# Reports of My Demise Are Greatly Exaggerated: $N$-subjettiness Taggers Take On Jet Images

### Submission summary

 As Contributors: Sreedevi Varma Arxiv Link: https://arxiv.org/abs/1807.04769v2 Date submitted: 2019-06-22 Submitted by: Varma, Sreedevi Submitted to: SciPost Physics Domain(s): Exp., Theor. & Comp. Subject area: High-Energy Physics - Phenomenology

### Abstract

We compare the performance of a convolutional neural network (CNN) trained on jet images with dense neural networks (DNNs) trained on n-subjettiness variables to study the distinguishing power of these two separate techniques applied to top quark decays. We find that they perform almost identically and are highly correlated once jet mass information is included, which suggests they are accessing the same underlying information which can be intuitively understood as being contained in 4-, 5-, 6-, and 8-body kinematic phase spaces depending on the sample. This suggests both of these methods are highly useful for heavy object tagging and provides a tentative answer to the question of what the image network is actually learning.

###### Current status:
Has been resubmitted

### Submission & Refereeing History

Resubmission 1807.04769v3 on 8 August 2019
Submission 1807.04769v2 on 22 June 2019

## Reports on this Submission

### Strengths

1. A robust comparison of different representations of jets for machine learning is provided.
2. The type(s) of information used by the machine learning methods is probed.
3. The importance of mass smearing issues with standard pre-processing techniques is clearly discussed.
4. The writing in the paper is clear and understandable.

### Weaknesses

1. The comparison is restricted to calorimeter/infrared-safe information, without significant discussion of how additional information (counts, charge, flavor) can change the conclusions.
2. Important experimental issues such as pileup and detector effects are not included.
3. A more detailed discussion of the physics of different mass smearing effects is lacking.

### Report

This paper provides a direct comparisons of two very different feature representations of jets for machine learning applications: jet-images with convolutional neural networks (CNNs) and a basis of N-subjettiness observables with dense neural networks (DNNs). The two jet representations are found to provide consistent performance, using the identification of hadronic top decays in semi- and highly-boosted limits as a case study. Further, the relevance of jet mass information (smeared by pre-processing steps) for tagging resonant decays is highlighted quantitatively.

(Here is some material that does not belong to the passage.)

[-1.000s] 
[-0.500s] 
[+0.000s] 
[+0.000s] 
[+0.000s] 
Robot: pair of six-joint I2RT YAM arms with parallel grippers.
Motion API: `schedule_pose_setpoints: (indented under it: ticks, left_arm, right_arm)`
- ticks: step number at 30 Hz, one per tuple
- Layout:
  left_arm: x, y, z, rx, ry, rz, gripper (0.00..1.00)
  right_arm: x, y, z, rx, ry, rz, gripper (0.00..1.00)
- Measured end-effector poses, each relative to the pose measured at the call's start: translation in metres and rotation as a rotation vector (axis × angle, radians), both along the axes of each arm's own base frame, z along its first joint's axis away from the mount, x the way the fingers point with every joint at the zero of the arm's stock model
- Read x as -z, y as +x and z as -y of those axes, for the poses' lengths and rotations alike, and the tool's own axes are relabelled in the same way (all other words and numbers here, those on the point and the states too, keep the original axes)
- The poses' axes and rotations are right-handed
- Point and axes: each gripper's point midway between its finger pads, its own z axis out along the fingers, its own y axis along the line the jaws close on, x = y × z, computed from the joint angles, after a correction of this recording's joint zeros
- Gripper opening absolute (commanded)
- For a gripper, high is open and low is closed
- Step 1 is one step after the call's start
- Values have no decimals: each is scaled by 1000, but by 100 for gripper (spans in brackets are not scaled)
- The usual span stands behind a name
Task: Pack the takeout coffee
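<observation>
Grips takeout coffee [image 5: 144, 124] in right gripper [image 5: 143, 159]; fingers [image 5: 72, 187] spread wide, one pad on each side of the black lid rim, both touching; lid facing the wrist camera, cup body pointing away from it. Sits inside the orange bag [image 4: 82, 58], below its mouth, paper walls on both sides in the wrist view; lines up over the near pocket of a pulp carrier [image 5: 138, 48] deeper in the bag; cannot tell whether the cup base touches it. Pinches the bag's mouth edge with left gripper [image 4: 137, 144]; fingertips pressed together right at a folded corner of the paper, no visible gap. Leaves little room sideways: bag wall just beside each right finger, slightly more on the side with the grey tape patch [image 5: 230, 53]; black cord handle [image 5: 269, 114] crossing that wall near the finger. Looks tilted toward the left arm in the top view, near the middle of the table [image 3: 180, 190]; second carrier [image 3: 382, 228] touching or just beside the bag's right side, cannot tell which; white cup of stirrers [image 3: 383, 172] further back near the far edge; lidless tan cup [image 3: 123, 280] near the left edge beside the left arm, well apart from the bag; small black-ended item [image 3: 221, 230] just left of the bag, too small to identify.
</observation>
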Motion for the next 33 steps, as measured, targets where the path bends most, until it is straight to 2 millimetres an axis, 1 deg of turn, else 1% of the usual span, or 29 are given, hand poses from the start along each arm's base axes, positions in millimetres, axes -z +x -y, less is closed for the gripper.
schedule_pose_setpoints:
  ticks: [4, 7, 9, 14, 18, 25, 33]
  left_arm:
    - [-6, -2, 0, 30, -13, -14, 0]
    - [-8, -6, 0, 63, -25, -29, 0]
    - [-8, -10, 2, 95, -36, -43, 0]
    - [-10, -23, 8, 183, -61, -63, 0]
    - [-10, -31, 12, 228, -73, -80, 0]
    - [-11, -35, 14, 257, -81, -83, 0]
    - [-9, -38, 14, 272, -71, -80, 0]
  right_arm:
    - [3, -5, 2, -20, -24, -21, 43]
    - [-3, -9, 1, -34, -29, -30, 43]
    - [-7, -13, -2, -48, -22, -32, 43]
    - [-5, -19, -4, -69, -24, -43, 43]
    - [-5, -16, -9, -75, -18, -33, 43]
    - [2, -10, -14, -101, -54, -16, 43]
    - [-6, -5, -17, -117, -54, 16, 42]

This paper tackles the important question of how to explore different jet representations and what information the machine is using. These issues will become increasingly important as these powerful modern machine learning tools advance toward use in experimental analyses. I believe that this paper will be suitable for publication in SciPost once the questions and points discussed below are suitably addressed.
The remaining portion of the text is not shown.